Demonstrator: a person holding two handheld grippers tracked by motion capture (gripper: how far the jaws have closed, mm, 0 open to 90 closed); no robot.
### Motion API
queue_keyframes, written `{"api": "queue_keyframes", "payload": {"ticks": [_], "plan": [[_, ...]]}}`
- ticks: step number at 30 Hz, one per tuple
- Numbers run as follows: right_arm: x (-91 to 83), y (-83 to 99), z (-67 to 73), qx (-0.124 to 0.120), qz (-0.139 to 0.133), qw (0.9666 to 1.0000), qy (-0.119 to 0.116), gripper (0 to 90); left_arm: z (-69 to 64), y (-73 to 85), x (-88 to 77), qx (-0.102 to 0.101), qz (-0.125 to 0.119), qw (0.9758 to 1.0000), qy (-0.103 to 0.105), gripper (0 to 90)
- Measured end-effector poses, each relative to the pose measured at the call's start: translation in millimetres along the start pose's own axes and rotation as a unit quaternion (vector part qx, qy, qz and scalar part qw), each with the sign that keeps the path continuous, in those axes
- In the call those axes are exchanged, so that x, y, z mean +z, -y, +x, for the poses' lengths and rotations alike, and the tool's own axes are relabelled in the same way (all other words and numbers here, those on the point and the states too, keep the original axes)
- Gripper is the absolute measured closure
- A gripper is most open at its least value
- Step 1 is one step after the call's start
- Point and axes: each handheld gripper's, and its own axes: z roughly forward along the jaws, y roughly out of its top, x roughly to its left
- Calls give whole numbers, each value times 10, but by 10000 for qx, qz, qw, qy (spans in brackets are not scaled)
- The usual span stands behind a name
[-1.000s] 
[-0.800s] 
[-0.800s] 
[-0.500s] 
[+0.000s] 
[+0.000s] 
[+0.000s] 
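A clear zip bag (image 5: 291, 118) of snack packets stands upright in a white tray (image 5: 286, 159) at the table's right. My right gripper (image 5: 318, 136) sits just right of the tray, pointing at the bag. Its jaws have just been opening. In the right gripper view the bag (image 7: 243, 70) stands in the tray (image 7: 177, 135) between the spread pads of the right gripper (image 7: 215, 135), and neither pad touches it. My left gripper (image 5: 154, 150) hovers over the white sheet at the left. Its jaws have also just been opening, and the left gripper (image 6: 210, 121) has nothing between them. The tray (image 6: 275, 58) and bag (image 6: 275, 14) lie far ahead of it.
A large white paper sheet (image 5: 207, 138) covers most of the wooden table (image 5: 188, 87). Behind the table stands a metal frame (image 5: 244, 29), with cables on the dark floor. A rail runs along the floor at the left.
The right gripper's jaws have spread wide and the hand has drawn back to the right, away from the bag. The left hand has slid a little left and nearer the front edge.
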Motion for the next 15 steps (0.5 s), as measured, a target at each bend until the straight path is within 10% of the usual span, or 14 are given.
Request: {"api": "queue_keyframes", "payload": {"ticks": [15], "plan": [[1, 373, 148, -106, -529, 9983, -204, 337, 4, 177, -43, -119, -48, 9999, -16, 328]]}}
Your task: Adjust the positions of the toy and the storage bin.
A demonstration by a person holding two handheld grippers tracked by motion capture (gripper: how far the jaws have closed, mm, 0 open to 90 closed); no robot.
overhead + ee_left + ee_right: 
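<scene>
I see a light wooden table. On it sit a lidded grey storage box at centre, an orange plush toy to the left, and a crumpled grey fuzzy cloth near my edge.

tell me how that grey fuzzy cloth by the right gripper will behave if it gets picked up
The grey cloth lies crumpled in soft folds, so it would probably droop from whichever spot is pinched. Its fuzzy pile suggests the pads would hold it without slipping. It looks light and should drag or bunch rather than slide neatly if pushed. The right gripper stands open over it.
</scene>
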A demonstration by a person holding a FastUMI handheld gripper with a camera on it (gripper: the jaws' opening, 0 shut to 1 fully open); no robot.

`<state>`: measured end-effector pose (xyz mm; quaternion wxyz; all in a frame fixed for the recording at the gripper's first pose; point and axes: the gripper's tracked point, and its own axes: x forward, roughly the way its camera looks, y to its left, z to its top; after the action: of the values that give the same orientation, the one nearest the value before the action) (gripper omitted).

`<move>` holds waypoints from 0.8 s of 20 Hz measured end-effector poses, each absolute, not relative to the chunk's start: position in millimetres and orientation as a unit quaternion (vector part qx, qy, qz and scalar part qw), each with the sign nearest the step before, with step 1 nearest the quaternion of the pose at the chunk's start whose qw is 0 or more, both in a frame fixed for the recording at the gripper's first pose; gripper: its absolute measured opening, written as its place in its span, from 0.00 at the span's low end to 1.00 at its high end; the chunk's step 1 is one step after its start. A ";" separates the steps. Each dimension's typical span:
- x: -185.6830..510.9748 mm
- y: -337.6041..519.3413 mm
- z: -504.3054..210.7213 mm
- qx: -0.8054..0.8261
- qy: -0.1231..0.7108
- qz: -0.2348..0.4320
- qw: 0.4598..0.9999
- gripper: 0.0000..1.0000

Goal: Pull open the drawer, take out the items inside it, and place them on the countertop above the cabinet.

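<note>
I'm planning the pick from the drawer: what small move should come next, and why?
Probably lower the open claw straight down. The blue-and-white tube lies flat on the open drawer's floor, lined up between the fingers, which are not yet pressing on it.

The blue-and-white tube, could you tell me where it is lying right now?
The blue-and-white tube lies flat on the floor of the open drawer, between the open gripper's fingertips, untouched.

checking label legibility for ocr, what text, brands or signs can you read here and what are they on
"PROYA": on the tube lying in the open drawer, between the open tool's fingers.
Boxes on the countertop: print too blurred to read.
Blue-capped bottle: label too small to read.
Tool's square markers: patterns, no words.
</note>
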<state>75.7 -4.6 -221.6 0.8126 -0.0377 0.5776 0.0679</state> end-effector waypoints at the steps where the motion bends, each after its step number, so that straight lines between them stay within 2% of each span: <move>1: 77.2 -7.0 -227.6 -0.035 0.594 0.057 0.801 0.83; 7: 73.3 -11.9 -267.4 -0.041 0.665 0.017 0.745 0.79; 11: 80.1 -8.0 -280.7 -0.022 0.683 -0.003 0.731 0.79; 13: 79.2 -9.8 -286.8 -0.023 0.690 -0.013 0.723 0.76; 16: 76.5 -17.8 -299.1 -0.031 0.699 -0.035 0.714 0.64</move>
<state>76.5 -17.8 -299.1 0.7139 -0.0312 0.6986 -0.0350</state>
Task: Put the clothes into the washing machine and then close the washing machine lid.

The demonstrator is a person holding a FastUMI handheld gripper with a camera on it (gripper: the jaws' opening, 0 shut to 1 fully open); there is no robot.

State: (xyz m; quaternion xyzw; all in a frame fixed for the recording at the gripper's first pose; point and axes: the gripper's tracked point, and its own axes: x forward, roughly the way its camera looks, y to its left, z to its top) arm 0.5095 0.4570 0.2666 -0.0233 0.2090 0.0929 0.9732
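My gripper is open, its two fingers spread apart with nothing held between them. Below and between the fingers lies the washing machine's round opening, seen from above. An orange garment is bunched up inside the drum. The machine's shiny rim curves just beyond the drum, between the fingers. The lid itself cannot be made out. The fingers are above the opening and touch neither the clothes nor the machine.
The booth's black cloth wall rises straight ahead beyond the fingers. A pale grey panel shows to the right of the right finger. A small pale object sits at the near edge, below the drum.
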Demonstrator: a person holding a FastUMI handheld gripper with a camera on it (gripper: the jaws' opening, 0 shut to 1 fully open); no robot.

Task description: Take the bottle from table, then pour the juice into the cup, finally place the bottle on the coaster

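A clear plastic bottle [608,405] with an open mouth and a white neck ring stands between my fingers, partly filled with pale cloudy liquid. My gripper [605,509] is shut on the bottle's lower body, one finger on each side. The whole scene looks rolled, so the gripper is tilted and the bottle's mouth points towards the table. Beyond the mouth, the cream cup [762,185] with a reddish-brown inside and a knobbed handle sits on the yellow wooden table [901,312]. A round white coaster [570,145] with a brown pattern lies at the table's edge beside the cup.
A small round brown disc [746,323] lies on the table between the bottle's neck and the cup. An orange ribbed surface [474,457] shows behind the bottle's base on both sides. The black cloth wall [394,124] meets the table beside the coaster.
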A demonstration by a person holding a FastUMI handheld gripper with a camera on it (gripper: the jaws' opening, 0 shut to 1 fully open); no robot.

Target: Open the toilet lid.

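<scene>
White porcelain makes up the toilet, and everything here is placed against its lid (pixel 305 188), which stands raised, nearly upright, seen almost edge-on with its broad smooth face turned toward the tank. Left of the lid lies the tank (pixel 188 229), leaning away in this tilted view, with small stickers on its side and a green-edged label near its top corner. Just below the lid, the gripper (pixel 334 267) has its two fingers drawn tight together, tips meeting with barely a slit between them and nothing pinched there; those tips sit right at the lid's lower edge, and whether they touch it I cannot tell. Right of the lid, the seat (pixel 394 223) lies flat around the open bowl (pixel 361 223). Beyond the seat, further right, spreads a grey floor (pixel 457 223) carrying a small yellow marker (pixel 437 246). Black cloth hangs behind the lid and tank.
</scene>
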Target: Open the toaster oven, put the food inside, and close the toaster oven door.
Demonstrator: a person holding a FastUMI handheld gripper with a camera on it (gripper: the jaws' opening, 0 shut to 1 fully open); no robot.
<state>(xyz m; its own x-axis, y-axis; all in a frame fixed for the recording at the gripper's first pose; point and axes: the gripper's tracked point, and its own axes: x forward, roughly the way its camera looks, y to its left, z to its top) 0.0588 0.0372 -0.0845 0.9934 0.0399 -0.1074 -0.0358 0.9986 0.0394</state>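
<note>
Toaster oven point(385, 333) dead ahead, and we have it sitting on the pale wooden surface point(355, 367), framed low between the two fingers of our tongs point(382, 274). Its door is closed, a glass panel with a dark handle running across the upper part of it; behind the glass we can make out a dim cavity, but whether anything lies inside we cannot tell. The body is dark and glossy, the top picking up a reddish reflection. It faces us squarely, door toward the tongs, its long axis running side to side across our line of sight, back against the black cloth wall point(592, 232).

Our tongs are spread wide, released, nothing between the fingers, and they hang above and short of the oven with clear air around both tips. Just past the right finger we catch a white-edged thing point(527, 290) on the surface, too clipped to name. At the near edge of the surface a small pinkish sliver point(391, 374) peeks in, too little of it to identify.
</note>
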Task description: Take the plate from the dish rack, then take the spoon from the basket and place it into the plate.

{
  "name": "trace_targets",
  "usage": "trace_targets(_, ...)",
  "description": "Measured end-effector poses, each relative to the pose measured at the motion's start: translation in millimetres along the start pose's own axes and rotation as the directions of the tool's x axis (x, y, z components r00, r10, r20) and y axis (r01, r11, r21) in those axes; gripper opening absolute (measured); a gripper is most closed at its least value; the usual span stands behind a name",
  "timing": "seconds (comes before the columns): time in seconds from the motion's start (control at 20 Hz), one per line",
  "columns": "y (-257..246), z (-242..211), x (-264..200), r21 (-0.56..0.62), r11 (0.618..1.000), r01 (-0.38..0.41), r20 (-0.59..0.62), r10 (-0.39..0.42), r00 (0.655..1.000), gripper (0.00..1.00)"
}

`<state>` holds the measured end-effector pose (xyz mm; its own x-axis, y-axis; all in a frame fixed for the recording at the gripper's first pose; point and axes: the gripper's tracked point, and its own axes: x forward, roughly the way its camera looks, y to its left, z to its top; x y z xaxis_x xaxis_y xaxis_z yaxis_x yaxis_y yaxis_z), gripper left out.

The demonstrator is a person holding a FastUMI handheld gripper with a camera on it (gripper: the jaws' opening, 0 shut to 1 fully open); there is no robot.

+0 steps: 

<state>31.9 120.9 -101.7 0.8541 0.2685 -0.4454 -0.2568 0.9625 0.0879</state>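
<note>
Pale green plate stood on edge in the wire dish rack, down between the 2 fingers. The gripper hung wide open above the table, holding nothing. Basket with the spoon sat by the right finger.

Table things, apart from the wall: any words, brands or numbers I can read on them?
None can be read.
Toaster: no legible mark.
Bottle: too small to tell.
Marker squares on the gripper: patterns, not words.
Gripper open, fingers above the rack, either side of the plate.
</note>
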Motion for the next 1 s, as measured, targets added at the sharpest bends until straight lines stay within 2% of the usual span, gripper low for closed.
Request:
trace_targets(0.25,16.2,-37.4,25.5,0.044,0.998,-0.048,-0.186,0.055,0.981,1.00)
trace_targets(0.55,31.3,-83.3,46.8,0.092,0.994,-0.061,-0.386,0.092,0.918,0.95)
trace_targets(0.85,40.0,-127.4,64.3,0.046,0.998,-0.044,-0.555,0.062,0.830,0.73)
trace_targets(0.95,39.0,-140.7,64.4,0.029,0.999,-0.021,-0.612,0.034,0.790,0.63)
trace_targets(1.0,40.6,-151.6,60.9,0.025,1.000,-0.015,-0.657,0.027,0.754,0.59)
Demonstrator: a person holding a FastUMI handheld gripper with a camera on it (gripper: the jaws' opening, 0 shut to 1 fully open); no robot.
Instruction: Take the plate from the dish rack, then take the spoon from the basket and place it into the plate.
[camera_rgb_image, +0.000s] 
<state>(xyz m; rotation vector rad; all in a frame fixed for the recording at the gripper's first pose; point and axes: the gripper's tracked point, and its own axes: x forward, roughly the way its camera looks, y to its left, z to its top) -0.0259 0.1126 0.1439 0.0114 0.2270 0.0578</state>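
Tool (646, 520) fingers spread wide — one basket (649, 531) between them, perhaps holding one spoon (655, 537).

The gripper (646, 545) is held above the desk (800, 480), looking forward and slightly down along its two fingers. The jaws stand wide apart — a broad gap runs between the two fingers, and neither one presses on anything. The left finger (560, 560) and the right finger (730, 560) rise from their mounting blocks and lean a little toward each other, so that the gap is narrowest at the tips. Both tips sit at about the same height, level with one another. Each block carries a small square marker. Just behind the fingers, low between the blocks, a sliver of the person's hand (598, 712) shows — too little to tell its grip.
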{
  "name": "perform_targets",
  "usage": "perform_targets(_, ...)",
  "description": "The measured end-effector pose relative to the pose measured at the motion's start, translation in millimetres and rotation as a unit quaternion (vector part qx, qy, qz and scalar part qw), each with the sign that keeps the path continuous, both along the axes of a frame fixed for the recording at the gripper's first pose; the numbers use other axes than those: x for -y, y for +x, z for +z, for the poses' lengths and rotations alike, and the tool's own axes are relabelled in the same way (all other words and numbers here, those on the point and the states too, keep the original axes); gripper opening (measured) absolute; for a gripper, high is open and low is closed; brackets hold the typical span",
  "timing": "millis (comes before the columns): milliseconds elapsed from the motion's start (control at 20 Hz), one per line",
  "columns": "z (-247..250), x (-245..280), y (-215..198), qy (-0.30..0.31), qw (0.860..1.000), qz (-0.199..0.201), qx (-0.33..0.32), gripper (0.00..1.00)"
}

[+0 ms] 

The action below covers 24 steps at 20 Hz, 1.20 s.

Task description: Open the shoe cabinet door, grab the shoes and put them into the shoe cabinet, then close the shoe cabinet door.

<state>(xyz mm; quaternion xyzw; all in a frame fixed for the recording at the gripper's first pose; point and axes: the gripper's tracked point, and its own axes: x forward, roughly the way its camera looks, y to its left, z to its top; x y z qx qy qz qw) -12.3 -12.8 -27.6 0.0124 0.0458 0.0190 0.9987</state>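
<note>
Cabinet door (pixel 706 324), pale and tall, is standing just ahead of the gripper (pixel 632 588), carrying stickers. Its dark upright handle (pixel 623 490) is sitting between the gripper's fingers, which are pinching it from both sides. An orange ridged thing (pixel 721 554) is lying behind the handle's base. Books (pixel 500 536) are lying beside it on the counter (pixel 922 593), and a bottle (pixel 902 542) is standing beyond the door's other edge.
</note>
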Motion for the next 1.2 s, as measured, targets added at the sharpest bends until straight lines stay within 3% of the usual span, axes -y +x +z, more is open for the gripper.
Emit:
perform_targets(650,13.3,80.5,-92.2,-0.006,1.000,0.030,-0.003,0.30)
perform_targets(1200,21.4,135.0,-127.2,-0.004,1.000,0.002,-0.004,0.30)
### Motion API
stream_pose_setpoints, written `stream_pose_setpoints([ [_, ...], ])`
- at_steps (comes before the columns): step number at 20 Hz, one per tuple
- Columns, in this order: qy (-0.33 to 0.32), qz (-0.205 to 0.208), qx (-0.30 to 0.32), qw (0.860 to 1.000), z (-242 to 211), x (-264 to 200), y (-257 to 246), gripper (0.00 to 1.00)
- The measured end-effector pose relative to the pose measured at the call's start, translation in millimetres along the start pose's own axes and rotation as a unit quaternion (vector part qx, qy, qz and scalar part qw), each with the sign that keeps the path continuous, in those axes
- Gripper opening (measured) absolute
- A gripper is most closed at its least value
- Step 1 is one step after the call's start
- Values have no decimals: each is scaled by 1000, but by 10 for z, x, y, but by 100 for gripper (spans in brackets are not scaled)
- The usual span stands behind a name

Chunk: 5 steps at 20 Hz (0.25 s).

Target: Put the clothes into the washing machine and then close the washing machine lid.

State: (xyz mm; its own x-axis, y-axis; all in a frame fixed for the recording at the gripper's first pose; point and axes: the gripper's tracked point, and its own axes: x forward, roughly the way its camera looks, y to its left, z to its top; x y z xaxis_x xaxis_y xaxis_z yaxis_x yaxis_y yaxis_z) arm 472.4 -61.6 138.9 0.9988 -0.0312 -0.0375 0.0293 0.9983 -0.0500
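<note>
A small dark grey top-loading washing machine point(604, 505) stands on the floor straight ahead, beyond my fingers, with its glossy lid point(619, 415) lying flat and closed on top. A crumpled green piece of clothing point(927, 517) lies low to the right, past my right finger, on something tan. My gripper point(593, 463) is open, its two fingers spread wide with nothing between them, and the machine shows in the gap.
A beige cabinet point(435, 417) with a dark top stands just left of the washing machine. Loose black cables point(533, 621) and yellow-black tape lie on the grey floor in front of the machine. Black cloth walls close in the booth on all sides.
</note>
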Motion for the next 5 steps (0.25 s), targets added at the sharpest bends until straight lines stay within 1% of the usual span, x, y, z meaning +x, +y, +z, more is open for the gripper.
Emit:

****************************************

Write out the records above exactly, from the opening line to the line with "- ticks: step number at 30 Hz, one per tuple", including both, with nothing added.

Demonstrator: a person holding two handheld grippers tracked by motion capture (gripper: how far the jaws have closed, mm, 0 open to 90 closed); no robot.
### Motion API
queue_keyframes, written `{"api": "queue_keyframes", "payload": {"ticks": [_], "plan": [[_, ...]]}}`
- ticks: step number at 30 Hz, one per tuple

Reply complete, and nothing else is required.